Figure 4 depicts the distribution of readability scores among the documents in each corpus. Figure 5 illustrates the variation among the scores. As shown in Figures 4 and 5, a majority of ClinicalTrials.gov trial descriptions were rated more difficult to read compared to the EHR and MedlinePlus corpora, which suggests that the findings of this study were robust and were not caused by a few outliners. Among the 3 corpora studied, the readability scores of MedlinePlus Health Topics articles have the least amount of variation, whereas the readability scores of ClinicalTrials.gov trial descriptions are most widely spread out.
Figure 4:
Distributions of average readability scores of the 3 study corpora (average scores were computed by pooling the results generated by the 4 conventional readability measures).
Figure 5:
Variability of average readability scores (average scores were computed by pooling the results generated by the 4 conventional readability measures).
DISCUSSION
While there have been studies assessing the readability of healthcare text such as patient education materials and informed consent forms,11,21–23,27–33 to the best of our knowledge, no research has been conducted to date to evaluate the readability of trial descriptions at ClinicalTrials.gov. As this federal registry plays an important role in informing the general public about clinical trial studies, information published at the website should be prepared in a manner that can be easily read and understand by laypersons. Our evaluation however suggests concerning results. Every readability scoring algorithm we employed in the study rated ClinicalTrials.gov trial descriptions as the most difficult corpus, on average requiring 18 years of education, or a postgraduate level, to proficiently read and comprehend. While these readability algorithms do not provide precise measures of the number of years of education required to comprehend the material, our results strongly suggest that ClinicalTrials.gov trial descriptions have severe readability issues.

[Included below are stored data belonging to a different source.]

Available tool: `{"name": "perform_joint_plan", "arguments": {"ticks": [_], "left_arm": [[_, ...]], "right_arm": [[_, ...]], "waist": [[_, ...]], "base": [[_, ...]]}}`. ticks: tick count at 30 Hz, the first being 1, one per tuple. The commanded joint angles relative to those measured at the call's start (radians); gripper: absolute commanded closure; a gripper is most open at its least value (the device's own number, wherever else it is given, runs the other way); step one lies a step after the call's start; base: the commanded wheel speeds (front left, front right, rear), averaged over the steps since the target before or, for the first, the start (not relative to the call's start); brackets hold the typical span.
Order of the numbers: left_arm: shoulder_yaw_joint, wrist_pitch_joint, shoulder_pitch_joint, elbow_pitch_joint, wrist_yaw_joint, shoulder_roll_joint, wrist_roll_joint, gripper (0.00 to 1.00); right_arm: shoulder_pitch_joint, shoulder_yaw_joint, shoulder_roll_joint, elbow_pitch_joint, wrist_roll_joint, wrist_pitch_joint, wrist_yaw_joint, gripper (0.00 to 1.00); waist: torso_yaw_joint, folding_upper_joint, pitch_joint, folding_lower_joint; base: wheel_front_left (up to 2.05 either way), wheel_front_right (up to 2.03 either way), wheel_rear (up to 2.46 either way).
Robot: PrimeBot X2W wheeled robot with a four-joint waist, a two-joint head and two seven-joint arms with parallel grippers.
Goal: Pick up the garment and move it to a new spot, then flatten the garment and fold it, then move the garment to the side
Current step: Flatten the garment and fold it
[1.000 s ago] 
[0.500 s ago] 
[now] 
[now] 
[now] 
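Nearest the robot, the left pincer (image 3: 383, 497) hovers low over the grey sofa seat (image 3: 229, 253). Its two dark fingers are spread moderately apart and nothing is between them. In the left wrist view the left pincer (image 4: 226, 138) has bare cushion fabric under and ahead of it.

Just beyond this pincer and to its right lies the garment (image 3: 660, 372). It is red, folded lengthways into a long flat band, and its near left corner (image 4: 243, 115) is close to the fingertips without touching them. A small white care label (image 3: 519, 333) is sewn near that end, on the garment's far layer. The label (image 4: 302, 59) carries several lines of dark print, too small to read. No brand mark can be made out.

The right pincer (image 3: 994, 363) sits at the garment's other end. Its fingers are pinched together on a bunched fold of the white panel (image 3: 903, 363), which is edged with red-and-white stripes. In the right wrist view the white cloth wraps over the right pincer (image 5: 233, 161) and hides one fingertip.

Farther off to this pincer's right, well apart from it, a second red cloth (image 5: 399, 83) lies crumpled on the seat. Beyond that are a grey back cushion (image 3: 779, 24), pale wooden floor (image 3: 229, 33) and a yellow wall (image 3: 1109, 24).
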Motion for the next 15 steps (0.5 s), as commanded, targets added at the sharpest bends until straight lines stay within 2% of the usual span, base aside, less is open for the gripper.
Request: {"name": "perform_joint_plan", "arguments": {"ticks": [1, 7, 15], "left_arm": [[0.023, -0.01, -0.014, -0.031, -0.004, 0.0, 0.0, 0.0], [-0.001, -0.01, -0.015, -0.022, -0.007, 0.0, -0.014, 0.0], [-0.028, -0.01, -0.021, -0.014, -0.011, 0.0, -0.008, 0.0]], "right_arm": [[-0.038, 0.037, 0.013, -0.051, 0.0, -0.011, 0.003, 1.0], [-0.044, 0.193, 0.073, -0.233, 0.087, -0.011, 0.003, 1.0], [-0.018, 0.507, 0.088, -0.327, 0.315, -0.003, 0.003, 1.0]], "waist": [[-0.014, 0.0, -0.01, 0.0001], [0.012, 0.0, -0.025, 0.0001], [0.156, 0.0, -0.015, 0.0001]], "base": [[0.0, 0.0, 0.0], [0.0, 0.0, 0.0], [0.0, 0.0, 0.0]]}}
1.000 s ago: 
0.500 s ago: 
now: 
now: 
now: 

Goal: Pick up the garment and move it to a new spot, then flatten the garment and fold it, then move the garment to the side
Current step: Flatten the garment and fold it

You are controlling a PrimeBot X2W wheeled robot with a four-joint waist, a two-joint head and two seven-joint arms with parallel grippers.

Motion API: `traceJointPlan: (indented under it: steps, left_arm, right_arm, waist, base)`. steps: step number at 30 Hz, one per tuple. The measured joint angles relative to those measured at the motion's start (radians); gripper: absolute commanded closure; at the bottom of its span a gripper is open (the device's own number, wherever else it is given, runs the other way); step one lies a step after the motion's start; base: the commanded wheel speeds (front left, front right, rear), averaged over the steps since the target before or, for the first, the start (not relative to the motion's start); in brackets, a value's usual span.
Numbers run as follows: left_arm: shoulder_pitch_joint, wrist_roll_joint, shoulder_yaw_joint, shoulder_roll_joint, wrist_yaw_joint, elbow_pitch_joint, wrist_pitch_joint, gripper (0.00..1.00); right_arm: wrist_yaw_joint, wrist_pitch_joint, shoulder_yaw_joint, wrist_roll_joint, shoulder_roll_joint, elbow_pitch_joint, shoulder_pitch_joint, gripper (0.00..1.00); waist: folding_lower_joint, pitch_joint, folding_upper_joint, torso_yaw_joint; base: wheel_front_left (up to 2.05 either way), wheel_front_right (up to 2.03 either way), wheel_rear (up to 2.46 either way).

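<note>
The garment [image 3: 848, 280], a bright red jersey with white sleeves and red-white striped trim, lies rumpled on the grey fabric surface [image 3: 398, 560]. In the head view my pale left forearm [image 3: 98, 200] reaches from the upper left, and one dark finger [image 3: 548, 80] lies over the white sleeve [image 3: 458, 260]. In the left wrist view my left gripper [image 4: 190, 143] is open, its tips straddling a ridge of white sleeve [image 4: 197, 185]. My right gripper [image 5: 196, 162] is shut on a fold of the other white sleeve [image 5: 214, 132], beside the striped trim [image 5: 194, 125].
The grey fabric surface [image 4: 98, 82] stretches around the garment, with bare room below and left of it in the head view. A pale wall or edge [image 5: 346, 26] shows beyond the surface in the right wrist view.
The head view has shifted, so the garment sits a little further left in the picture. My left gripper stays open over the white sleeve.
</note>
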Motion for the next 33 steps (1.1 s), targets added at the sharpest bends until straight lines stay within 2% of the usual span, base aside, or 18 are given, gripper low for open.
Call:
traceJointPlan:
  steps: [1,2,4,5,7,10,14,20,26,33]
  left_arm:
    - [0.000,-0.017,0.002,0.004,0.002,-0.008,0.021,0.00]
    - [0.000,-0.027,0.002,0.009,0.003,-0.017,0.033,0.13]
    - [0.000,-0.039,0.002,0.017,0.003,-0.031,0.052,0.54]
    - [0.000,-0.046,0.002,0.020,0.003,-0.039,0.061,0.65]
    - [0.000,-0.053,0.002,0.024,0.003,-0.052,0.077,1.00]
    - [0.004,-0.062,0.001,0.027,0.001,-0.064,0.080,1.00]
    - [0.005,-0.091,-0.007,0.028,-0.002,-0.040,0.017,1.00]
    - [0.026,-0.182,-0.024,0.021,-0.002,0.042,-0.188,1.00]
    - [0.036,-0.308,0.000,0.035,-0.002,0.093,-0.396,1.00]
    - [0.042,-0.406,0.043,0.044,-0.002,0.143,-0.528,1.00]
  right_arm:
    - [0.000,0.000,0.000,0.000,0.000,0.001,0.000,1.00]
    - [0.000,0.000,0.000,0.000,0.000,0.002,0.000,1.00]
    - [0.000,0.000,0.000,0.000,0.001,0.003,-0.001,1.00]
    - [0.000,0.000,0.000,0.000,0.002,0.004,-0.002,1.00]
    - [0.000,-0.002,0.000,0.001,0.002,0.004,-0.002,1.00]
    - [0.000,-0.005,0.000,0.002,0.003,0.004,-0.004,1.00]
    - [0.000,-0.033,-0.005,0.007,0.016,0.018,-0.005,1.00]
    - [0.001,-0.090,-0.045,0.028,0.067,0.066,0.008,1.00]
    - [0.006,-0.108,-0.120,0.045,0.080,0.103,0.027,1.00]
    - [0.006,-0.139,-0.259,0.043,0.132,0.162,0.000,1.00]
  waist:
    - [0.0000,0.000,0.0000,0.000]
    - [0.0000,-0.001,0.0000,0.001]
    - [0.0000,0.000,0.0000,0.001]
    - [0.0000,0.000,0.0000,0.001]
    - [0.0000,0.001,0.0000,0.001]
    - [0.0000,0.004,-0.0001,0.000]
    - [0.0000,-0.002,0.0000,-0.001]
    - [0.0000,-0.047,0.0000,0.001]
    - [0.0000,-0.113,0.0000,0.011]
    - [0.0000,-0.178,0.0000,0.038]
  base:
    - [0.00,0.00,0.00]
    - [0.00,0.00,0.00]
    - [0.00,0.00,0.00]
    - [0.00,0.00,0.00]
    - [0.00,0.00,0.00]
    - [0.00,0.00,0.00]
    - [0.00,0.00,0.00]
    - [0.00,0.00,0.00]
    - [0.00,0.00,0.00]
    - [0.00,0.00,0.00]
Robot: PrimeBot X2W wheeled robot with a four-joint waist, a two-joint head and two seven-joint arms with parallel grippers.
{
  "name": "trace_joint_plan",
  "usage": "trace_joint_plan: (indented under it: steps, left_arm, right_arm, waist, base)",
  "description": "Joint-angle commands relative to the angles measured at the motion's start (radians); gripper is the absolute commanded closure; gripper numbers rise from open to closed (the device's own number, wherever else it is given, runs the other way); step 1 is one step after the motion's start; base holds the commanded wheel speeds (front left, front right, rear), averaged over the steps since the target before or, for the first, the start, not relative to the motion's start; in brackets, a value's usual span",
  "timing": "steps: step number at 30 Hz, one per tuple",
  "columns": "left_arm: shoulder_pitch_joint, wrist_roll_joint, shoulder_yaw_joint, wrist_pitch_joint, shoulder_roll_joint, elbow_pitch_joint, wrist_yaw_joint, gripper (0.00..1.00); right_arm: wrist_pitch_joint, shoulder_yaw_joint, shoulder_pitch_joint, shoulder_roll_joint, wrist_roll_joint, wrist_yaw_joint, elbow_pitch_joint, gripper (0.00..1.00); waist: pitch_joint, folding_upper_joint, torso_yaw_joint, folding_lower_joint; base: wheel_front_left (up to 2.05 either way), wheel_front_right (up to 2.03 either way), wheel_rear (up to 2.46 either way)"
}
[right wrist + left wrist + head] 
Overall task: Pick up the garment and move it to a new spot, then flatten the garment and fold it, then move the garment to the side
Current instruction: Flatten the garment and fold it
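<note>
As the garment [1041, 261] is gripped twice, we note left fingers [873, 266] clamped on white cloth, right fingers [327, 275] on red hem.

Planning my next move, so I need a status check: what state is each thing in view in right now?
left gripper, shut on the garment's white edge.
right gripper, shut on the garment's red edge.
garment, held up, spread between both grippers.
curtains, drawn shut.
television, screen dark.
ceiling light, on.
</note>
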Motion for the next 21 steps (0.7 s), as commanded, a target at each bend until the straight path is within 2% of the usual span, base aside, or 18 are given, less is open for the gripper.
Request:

This study was not designed to provide concrete guidelines as to how to improve the readability of ClinicalTrials.gov. That said, the results do suggest several areas where potential improvements could be made. For example, the very long average sentence length of the Trial Description corpus adversely affected its readability scores. Breaking down long sentences into shorter ones can thus be a quick way to improve the readability of many trial descriptions. Further, about two thirds of the words used in ClinicalTrials.gov trial descriptions are not found in the basic medical English dictionary. Those submitting these descriptions could find the process of changing all these terms to be a significant burden, or they may view trial descriptions without complex medical nomenclatures to be less scientifically rigorous. Thus, an alternative strategy might be to provide a consumer-oriented companion version of the description that uses plain layperson English; e.g., “chickenpox virus” instead of “varicella zoster virus,” and “removal of kidney stone” instead of “nephrolithotomy.”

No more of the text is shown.